Unlike Crawford, Canelo seemed to learn a lesson when things didn’t go so swell carrying so much weight. He immediately dropped down to super middleweight for the last fight of his controversial but undeniably spectacular trilogy with the Gennadiy Golovkin. The legendary Triple G had never fought above 160 pounds until that 2022 fight with Canelo; the Mexican fighter, who by then was used to fighting with a bigger frame, won convincingly. Golovkin retired after that bout with a 42-2-1 career record; both losses and the draw came in the rivalry matches with Canelo.

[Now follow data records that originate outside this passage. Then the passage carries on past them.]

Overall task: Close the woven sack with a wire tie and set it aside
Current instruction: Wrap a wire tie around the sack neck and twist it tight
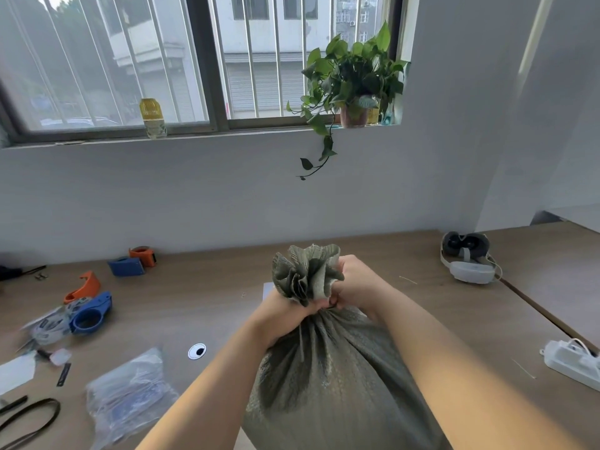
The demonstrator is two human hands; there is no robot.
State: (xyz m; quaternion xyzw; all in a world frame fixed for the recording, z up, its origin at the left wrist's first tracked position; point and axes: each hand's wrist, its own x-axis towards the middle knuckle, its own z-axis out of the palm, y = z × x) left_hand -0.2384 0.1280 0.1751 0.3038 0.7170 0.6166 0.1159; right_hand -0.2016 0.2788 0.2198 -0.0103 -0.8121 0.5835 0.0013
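Cut off by the near edge of view: the lower part of a grey-green woven sack [331,378]. Neck buried under fingers; wire tie impossible to make out there. Both bare forearms reaching forward from the near edge and meeting at the sack's neck. Left hand [285,311] curled tight round the gathered neck from the left. Right hand [357,284] gripping the same neck from the right, knuckles up, touching the left hand. Ruffled mouth fanning out above both fists. Sack upright on the wooden desk [227,287], near centre. Blurred at left: plastic bags [130,394], blue tape dispenser [91,315]. Far right, a VR headset [467,256]; near right, a white power strip [571,362], partly cut off.
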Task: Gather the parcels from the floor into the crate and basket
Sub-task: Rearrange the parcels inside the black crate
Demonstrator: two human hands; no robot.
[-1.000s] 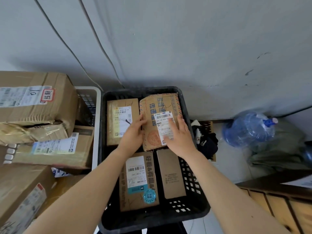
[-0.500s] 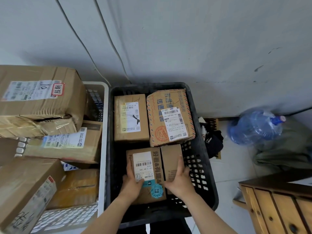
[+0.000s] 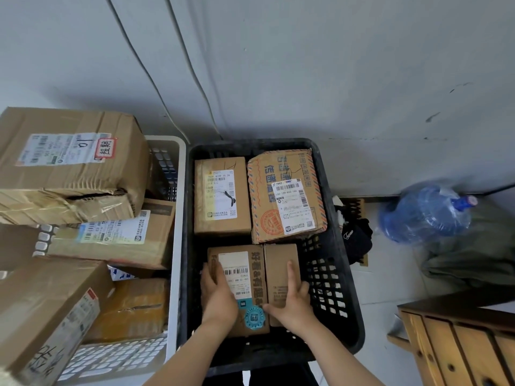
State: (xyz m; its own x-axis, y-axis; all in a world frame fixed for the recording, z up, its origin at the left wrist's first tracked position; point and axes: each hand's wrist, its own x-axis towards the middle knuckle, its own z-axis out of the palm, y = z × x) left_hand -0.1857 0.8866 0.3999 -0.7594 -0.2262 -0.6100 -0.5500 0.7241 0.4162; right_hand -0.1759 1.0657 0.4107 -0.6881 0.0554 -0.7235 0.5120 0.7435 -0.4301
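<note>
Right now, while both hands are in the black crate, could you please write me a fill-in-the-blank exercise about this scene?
The black crate holds ___ parcels.
The white basket stands on the crate's ___ side.
The left hand grips the teal-sticker parcel; the right hand lies on the plain parcel to its ___.
The water bottle's colour is ___.
Missing words: four, left, right, blue.

Both bare forearms enter from the lower edge of the view and lean toward each other at the wrists. The left hand (image 3: 220, 298) grips the left side of a labelled parcel (image 3: 250, 257), thumb laid on top. The right hand (image 3: 292, 300) lies flat on a plain parcel (image 3: 280, 254), fingers straight and spread, thumb pointing left.
</note>
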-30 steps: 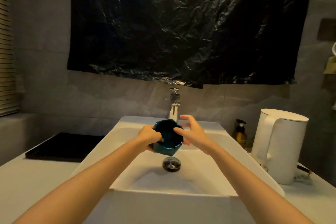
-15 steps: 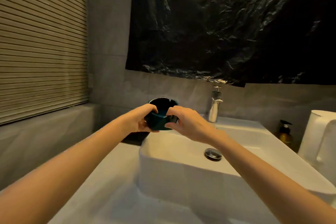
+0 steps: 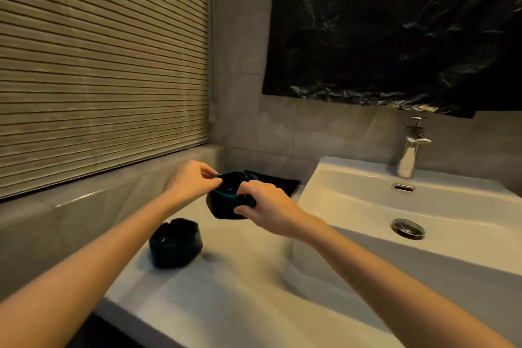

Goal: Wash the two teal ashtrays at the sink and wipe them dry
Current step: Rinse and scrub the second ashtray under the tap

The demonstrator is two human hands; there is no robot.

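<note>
Head view | fingers of left hand [image 3: 192, 182] and right hand [image 3: 268, 210] grip dark teal glazed ashtray [image 3: 226, 206] by its rim, over white bench [image 3: 240, 277], left of white basin sink [image 3: 367, 186] | second teal ashtray [image 3: 175, 243] sits on bench, nearer left hand.

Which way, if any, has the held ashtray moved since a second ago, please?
Yes. From above the drain, the ashtray has gone left, past the sink rim, over the counter.

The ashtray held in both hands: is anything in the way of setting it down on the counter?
Nothing visible blocks it. The held ashtray hangs between the left hand and right hand over bare counter. The second ashtray sits nearer and to the left, apart from it; a black tray lies behind it.
</note>
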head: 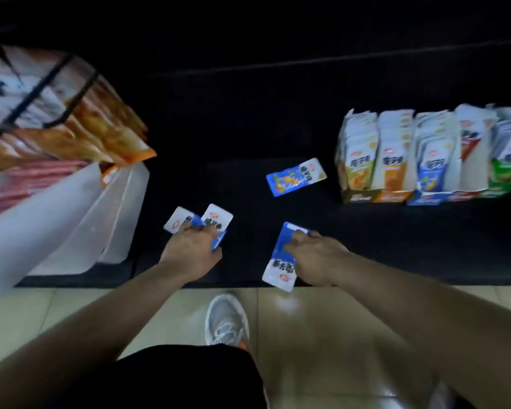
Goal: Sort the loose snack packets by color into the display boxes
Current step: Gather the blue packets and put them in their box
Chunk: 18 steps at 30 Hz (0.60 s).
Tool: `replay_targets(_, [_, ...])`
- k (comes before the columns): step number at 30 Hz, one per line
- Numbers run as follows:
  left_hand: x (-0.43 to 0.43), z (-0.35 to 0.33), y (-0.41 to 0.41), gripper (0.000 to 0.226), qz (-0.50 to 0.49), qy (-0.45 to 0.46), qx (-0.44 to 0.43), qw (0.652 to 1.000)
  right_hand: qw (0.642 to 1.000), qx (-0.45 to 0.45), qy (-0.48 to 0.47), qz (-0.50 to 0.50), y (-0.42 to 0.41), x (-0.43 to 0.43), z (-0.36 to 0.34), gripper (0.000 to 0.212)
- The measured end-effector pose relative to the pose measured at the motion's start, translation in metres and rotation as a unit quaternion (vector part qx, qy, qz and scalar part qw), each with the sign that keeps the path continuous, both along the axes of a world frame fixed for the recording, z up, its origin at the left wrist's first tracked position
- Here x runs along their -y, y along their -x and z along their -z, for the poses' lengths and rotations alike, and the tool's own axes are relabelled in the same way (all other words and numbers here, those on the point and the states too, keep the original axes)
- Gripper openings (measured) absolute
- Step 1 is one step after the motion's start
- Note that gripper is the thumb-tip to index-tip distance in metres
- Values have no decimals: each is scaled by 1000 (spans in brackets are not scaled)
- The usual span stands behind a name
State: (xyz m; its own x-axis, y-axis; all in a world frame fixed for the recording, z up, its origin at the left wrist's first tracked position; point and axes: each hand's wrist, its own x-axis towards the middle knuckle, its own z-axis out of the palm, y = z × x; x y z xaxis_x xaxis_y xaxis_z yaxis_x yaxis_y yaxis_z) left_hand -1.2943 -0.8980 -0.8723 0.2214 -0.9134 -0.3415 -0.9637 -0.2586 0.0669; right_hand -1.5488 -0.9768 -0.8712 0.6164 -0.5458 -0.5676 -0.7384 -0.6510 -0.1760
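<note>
Well, my left hand (192,249) pinches two blue packets (216,221) near the dark shelf's (396,246) front edge, right of the clear bin (80,225). My right hand (314,256) grips one packet (279,261) on its left, long side running near to far. A loose packet (295,176) lies farther off on open shelf, left of the boxes (425,166).

Dim and underexposed, with the black shelf (248,128) lost in shadow, soft overhead glare on the tiled floor (289,308), motion blur smearing the snack bags (101,128) at left and the display boxes (393,196) at right, wide-angle bending toward the edges.
</note>
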Motion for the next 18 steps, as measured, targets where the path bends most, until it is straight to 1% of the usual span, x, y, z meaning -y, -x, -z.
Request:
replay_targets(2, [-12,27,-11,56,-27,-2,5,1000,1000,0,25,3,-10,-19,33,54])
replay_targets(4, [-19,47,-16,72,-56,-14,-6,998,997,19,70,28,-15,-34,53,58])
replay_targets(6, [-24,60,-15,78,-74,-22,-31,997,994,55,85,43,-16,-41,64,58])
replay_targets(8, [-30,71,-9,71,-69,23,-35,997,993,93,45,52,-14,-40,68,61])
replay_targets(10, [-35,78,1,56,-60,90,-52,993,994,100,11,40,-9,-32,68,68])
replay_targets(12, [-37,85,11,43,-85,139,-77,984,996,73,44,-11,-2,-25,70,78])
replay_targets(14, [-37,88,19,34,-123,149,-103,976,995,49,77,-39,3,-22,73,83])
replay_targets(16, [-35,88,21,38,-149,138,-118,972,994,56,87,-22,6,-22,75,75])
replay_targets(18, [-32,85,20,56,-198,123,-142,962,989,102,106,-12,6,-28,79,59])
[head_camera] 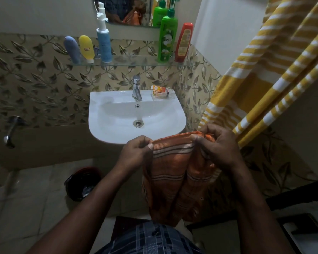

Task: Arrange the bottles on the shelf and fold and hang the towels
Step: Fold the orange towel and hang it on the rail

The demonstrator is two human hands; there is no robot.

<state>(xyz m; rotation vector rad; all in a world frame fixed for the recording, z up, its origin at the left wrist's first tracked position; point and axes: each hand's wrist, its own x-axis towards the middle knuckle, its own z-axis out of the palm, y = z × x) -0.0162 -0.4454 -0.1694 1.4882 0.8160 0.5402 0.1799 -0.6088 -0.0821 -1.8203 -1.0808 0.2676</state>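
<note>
Towel [174,180] orange, white/dark stripes. Hung towel [264,74] yellow/white striped. Bottles: blue-grey [72,49], yellow [86,48], blue [104,45], green [167,41], red [183,43]. Sink [117,131] white.

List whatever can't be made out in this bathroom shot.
Head view:
- Yellow striped towel: its top is cut off by the frame's upper edge, so what it hangs from is unseen.
- Orange towel, held by the left hand and right hand: its lower end is hidden behind the person's checked clothing.
- Small box on the sink: print too small to read.
- Dark container on the floor: dim and blurred; contents unclear.
</note>
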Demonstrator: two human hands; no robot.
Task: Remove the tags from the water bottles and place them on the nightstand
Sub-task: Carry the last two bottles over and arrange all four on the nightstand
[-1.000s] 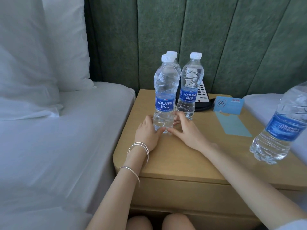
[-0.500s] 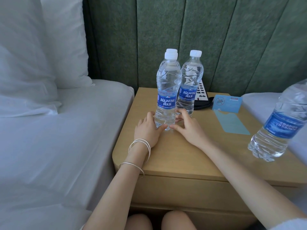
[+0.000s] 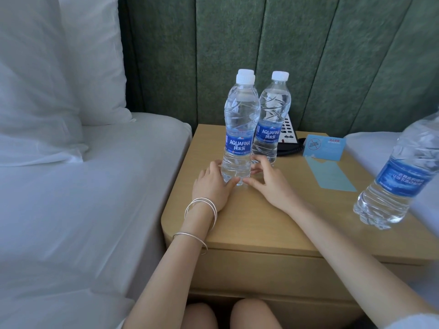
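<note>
Front bottle (image 3: pixel 238 129) straighter between cupped hands (image 3: pixel 210 186)

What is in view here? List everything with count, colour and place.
front bottle: one, clear, blue label, white cap; mid-nightstand, upright
back bottles: two, same; behind it, one almost hidden
right bottle: one, clear, blue label; nightstand's right edge
nightstand: one, light wood; between the beds
phone: one, black; behind the bottles
card: one, blue; standing, back right
sheet: one, pale blue; flat before the card
beds: two, white; either side
pillows: white; left bed, count unclear
panels: green; back wall
bangles: silver; left wrist and forearm
left hand, right hand: curled round the front bottle's base
knees: two, bare; bottom edge
</note>
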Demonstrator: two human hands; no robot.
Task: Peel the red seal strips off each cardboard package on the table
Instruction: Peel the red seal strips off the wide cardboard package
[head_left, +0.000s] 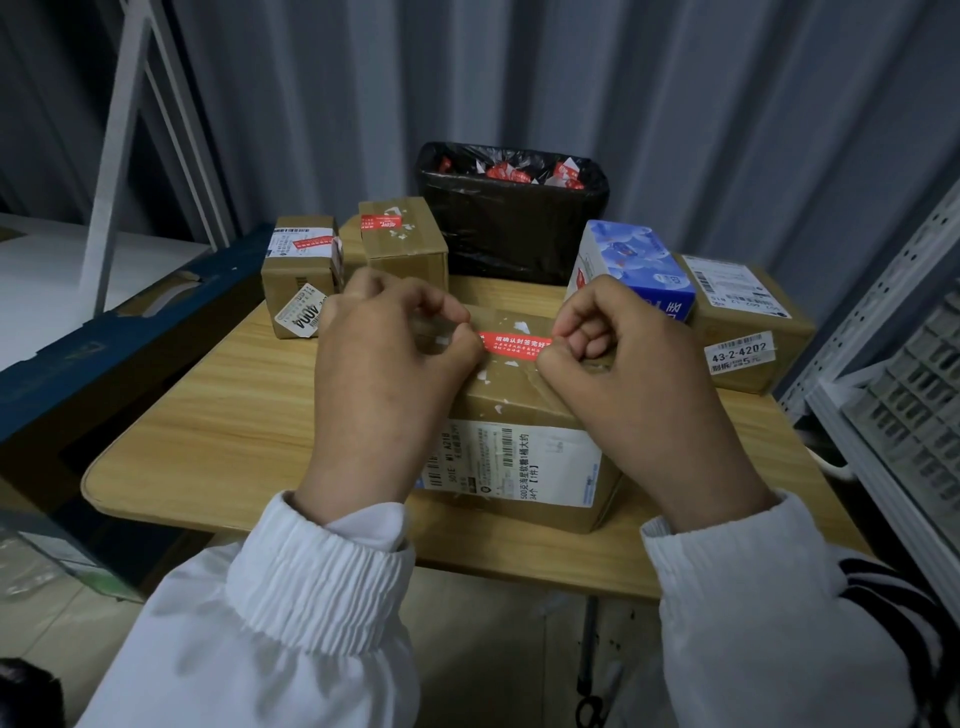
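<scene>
Both hands, left (395, 364) and right (623, 364), are curled narrow over the near cardboard package (519, 467) on the desk (218, 431), each pinching one end of the red seal strip (514, 347) that spans the gap between them, presumably to lift an edge. The lined bin (514, 228) beyond the hands holds peeled strips; the two packages (402, 244) beyond the left hand remain sealed.

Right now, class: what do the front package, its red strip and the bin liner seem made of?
Front package: matt brown cardboard, creased edges, under glossy tape. Red strip: likely printed paper or film sticker; unclear which. Bin liner: thin black plastic, crinkled and shiny.
</scene>
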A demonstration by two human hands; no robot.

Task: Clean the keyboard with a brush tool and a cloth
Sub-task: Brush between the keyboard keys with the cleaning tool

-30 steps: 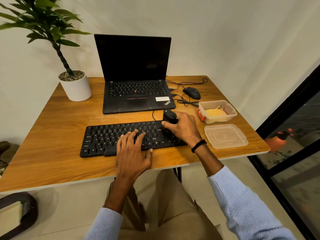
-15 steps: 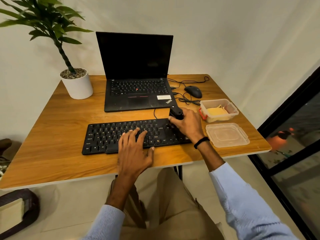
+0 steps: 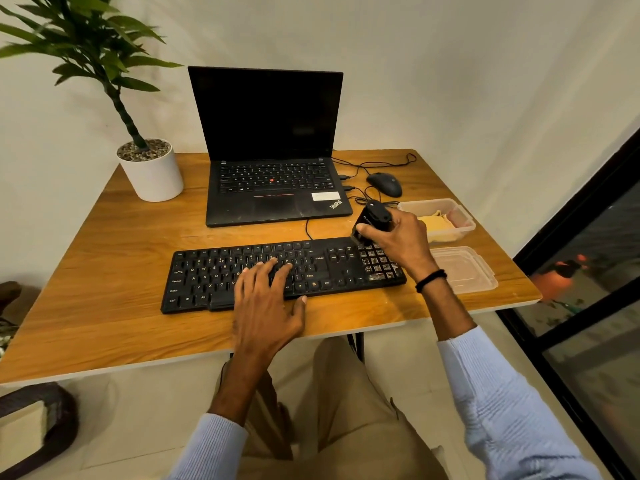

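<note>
A black full-size keyboard (image 3: 214, 271) lies across the front of the wooden desk (image 3: 104, 265). My left hand (image 3: 266, 299) rests flat on its middle keys and front edge, fingers spread. My right hand (image 3: 401, 240) grips a black brush tool (image 3: 372, 220), whose bristle end touches the top of the number pad at the keyboard's right end. A yellow cloth (image 3: 434, 225) lies bunched inside a clear plastic tub (image 3: 460, 216) just right of that hand.
An open black laptop (image 3: 273, 188) stands behind the keyboard, with a wired mouse (image 3: 384, 184) and cables to its right. The tub's clear lid (image 3: 464, 268) lies at the desk's right edge. A white potted plant (image 3: 150, 171) stands at the back left. A dark-framed glass door (image 3: 588, 289) stands close on the right.
My right hand has carried the brush tool rightward and back along the keyboard, from the main keys to the top of the number pad. My left hand has stayed on the keys.
</note>
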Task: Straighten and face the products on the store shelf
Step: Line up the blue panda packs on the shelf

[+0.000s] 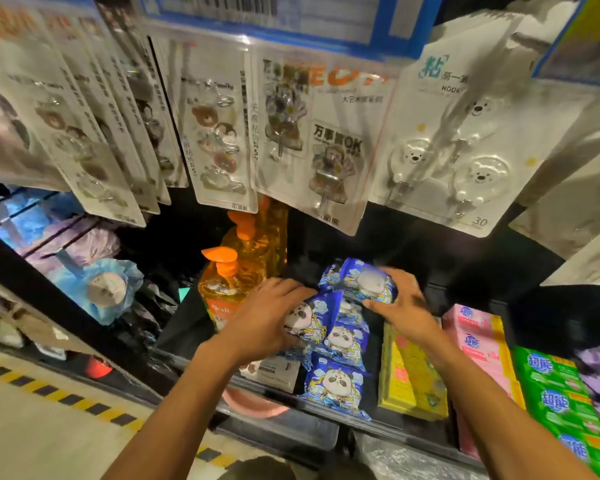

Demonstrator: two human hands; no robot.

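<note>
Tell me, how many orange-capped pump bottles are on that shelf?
2. The front pump bottle stands just left of the left hand; the rear pump bottle stands right behind it. More may be hidden further back.

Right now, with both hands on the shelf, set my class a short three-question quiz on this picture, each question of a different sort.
1. True or false: the left hand rests on a green box.
2. Which stands just left of the blue panda packets? A) orange pump bottle B) yellow box C) pink box
3. Fill in: the right hand touches the rearmost blue ____.

Key: 1 false; 2 A; 3 packet.
</note>
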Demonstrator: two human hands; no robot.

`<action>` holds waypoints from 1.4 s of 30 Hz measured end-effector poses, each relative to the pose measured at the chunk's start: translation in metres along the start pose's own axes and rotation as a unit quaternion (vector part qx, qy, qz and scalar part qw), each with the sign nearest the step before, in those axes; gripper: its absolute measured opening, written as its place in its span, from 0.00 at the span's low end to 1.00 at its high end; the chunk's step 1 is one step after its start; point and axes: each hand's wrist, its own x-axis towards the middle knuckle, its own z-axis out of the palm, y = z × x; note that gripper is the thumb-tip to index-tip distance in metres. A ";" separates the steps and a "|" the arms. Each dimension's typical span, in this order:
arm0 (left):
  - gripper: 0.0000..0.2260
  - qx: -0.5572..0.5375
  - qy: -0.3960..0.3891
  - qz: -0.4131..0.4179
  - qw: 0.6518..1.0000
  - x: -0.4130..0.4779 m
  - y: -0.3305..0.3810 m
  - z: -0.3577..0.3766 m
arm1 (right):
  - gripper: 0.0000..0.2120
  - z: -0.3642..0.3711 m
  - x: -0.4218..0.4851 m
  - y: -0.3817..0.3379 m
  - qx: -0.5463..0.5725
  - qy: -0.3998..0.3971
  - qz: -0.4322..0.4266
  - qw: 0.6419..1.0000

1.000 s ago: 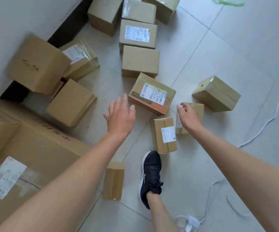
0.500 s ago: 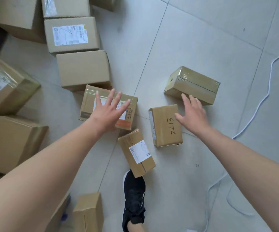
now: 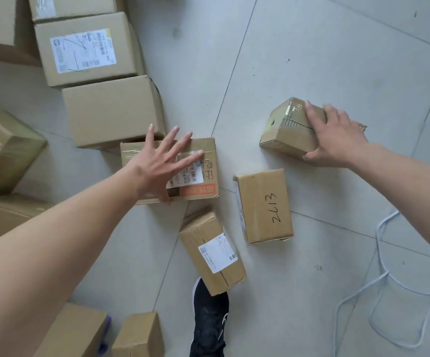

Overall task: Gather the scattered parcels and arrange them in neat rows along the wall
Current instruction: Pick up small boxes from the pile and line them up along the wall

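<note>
Brown cardboard parcels lie scattered on a grey tiled floor. My right hand [image 3: 333,136] grips a small taped parcel [image 3: 284,135] at the right, fingers over its top and thumb on the near side. My left hand [image 3: 161,163] is spread with straight fingers over a flat parcel with an orange strip [image 3: 207,176]. A parcel marked 2613 [image 3: 264,204] and a labelled parcel [image 3: 212,249] lie between my arms.
A line of bigger boxes [image 3: 87,48] runs up the left, one plain box [image 3: 113,109] just behind my left hand. More boxes [image 3: 5,148] sit at the left edge and bottom [image 3: 139,336]. My black shoe [image 3: 210,320] stands below. A white cord [image 3: 381,240] loops at the right.
My right hand has reached forward past the 2613 parcel and closed around the small taped parcel. My left hand stays spread over the orange-strip parcel.
</note>
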 end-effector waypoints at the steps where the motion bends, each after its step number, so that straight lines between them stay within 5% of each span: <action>1: 0.70 -0.005 -0.002 -0.005 1.000 0.001 0.003 -0.001 | 0.58 0.000 -0.002 -0.002 0.009 0.004 0.004 1.000; 15: 0.62 -0.099 0.001 -0.103 0.990 -0.018 0.034 -0.045 | 0.56 -0.034 -0.059 -0.043 0.037 0.054 0.094 0.993; 24: 0.62 -0.295 0.091 -0.262 0.914 -0.159 -0.001 -0.104 | 0.55 -0.112 -0.143 -0.133 0.256 0.105 0.146 0.950; 31: 0.61 -0.442 0.078 -0.454 0.769 -0.359 -0.005 -0.050 | 0.46 -0.153 -0.227 -0.282 0.539 0.007 0.025 0.842; 38: 0.61 -0.538 0.051 -0.597 0.593 -0.555 0.078 0.054 | 0.26 -0.138 -0.315 -0.474 0.475 -0.196 -0.144 0.846; 42: 0.61 -0.589 0.042 -0.631 0.503 -0.613 0.145 0.096 | 0.26 -0.115 -0.355 -0.542 0.429 -0.267 -0.175 0.845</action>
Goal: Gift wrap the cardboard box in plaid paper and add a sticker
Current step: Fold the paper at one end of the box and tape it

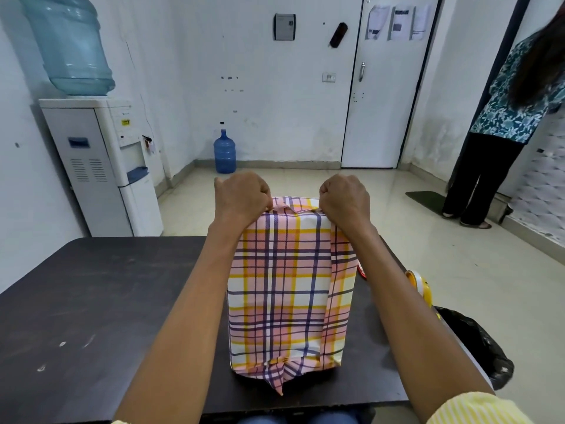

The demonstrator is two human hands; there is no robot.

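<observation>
box (284, 289): rectangular, crisp plaid paper | left hand (241, 194), right hand (344, 195): fists pinching far-end flap | table (91, 301): dark, scuffed

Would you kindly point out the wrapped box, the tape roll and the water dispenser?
wrapped box (290, 289): head view, plaid top face.
tape roll (419, 285): head view, yellow rim.
water dispenser (88, 179): head view, grey side panel.
</observation>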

Canelo has stayed at 168 pounds since the Golovkin win, and stayed busy: He signed a reported $400 million multi-fight deal earlier this year with boxing’s current sugardaddy, Riyadh Season promoter Turki Al-Sheikh. Canelo’s first appearance under the new pact came against William Scull in May 2025. Canelo’s fight against Crawford had already been announced by then. Scull, a Germany-based Cuban fighter, spent 12 rounds running from Canelo. So complete was Scull’s refusal to engage that it appeared the Saudi promoter had ordered him not to throw any punch that might land and mess up the megafight.

Now that bout is finally here. A win by Crawford at super middleweight could debunk the sport’s big man > little man theorem and even call into question the utility of weight classes. Yet some pundits give Crawford a real good shot at taking Canelo’s crown (including Tim Bradley, the best commentator in the fight game these days). Memories of Crawford’s virtuosic vanquishing of Spence still remain strong. And anybody looking for a reason to believe in Crawford can find precedent in Sugar Ray Leonard vs. Marvelous Marvin Hagler, a 1987 tilt that ranks as one of the biggest and best bouts in boxing history. 

Leonard had never fought for a title above welterweight before coming out of retirement to take on Hagler for the middleweight crown. Hagler, meanwhile, had never fought at any weight other than 160 pounds, and had never lost. If Leonard wanted a piece of the reigning king of the ring, it would have to be at middleweight. And in a fight that managed to live up to its incredible hype, Leonard relied on footwork, handspeed, brains, chin, and oh-so-much heart to overcome the power and bulk differential and get a split-decision win. But barely: Leonard’s margin of victory in this matchup of two all-time greats was just one round on one judge’s scorecard. What a fight that was!